During 2020 the Fosway Group conducted rapid research on the perceived impact of Covid-19 on learning and development. Responses from 108 companies opened up several critical areas for discussion.
The key findings were:
- 94% felt it necessary to change strategy around what they did and how they did it;
- Only 12% felt that learning and development would go back to what it was before the pandemic or were unsure of what the future would hold;
- The most successful support platform for learning and development during the pandemic was the virtual classroom;
- Delivery modes moved, with the most important being video, curated content, mobile and micro-learning;
- 4 out of 5 organisations saw increased demand for digital learning from senior management;
- A higher demand for digital learning was felt by 71% of organisations;
- 84% thought it was important to integrate corporate communication platforms such as MS Teams with digital learning provision.
Let’s look at the potential implications of these findings on the future landscape of learning and development.
1. Need to amend the strategy
Limits placed on socialising meant that both internal and external live classroom training ceased almost immediately once Covid was designated a worldwide pandemic. Mirroring the move from face to face meetings to online meetings, training also moved from the class to virtual collaboration platforms.
The move online explains the “what they did” part of the findings; the “how they did it” part required a significant re-think in the design and content of learning solutions. Virtual classes need a great deal of thought on ensuring participant engagement, equality of access and contribution, and ways of assessing the learning taking place.
Not every organisation had a robust digital strategy; those with a mature digital strategy could cope more effectively as base skills and policies were already in place.
A key message to take away is the importance of learning and development teams having a core strategy that is flexible enough to be amended as and when business dynamics change.
2. Future direction
Some organisations have certainty around how they see the future of learning and development. Confidence exists in those who have a base strategy in place, the skills needed to pivot their approach, and a business model already encompassing longer-term hybrid or remote working.
However, there are other organisations for whom the future was less clear. The research was completed in May 2020, and it would be interesting to see how this finding has changed over time. With the availability of vaccines and control policies, organisations are starting to reconsider readiness to move some learning and development interventions back into the classroom.
This finding is one area where the jury is still out on a final judgement of the directions organisations will choose. At a practical level, it’s clear that training is best done face to face in some cases, even if on the job.
3. The rise of the virtual classroom platform
Virtual classroom platforms such as Blackboard and Webex have been around for many years. The pandemic ushered in a new era of remote working, and the use of virtual platforms has expanded exponentially. Technologies such as Zoom and MS Teams took the lead for both meetings and education. Many organisations used these platforms to deliver virtual class sessions in place of live classes, and it was seen as the most supportive platform during the pandemic.
As trainers have become more comfortable with the technology, it’s fair to suggest that this form of delivery is likely to remain at a high level in future. One serious issue remains that could cloud the use of virtual classes, which is the question of design. Few organisations have had time to properly design effective learning solutions to suit the new delivery model, but solutions must be designed specifically for the virtual environment to be truly effective.
4. Changes in delivery modes
The assessment that video, curated content, mobile and micro-learning are the leading modes of delivery has supported a trend that has been in place for some time. Preference is towards learning in the flow of work, accessibility at any time, short and focused content, personalisation and engagement. These modes of delivery are likely to continue to be firm favourites in future.
5. Senior management support for digital learning
On the one hand, most learning and development leaders will be relieved that they no longer have to convince management of digital learning benefits; on the other hand, management had no choice when the pandemic hit.
Looking at this positively, we can hope that this experience has signaled a permanent change in perception and support for digital learning from the top. If so, senior-level support will secure budgets and help create an authentic learning culture.

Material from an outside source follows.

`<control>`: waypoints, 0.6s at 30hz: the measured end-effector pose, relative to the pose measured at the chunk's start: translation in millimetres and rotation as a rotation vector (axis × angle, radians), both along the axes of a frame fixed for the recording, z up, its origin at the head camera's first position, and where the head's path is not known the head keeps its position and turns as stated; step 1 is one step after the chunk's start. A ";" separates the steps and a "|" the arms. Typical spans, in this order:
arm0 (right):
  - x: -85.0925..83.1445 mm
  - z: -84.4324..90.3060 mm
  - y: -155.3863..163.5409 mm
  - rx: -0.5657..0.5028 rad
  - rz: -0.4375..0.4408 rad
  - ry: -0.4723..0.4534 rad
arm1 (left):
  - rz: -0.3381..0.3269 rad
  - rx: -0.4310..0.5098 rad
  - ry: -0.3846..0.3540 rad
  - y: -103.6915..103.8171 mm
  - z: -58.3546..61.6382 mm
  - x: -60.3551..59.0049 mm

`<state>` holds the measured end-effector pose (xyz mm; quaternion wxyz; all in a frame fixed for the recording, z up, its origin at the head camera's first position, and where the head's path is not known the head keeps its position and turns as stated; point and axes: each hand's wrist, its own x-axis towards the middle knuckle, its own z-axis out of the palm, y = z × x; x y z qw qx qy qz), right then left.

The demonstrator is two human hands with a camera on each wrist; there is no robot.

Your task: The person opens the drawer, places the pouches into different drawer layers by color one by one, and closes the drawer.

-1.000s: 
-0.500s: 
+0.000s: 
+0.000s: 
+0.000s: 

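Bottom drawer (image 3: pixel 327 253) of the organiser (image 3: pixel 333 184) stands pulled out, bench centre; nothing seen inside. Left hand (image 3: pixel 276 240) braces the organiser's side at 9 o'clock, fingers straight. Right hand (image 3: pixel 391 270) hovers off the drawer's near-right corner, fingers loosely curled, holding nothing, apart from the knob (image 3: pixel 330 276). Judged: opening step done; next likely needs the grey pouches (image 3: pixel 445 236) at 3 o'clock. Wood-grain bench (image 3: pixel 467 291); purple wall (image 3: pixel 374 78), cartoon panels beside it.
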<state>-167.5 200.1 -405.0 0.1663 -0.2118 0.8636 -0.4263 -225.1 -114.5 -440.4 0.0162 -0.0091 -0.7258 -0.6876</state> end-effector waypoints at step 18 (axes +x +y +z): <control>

6. Employee comfort with digital learning
Employees previously reticent to embrace digital learning had no other choice during the pandemic. Although some may still prefer the face to face option, many will likely continue to see digital learning as a support for their development and lifelong learning goals.
Critical to future success is adopting a strategy that focuses on learning in the flow of work. Learning professionals must broaden their role to support employee knowledge and development and introduce new areas of content. Examples of content shift during the pandemic have included the need for subjects such as working remotely, handling work/life balance, engaging in a remote environment, and managing a remote workforce.
7. Integration of learning and development solutions with the flow of work
As employees have become more familiar with regularly using technology for communication and learning, learning and development professionals have sometimes struggled to create a seamless experience.
Software companies have seen the rise in digital learning and capitalised by adding learning-specific features into their systems. The coming together of circumstances supports the drive towards improving employee experience via seamless access to information and technology. Finding ways to integrate learning and development with existing collaboration platforms is a natural step.
Further work is needed to support diversity and inclusion by looking at where learning and development can link to all employee life elements from recruitment to performance and retirement.
In summary, the learning and development profession has pivoted into a new reality. The pandemic has created challenges but also great opportunities. Many of the changes made will ensure that learning and development have a voice and can influence and guide decisions that create an impactful learning culture and drive their organisation to success.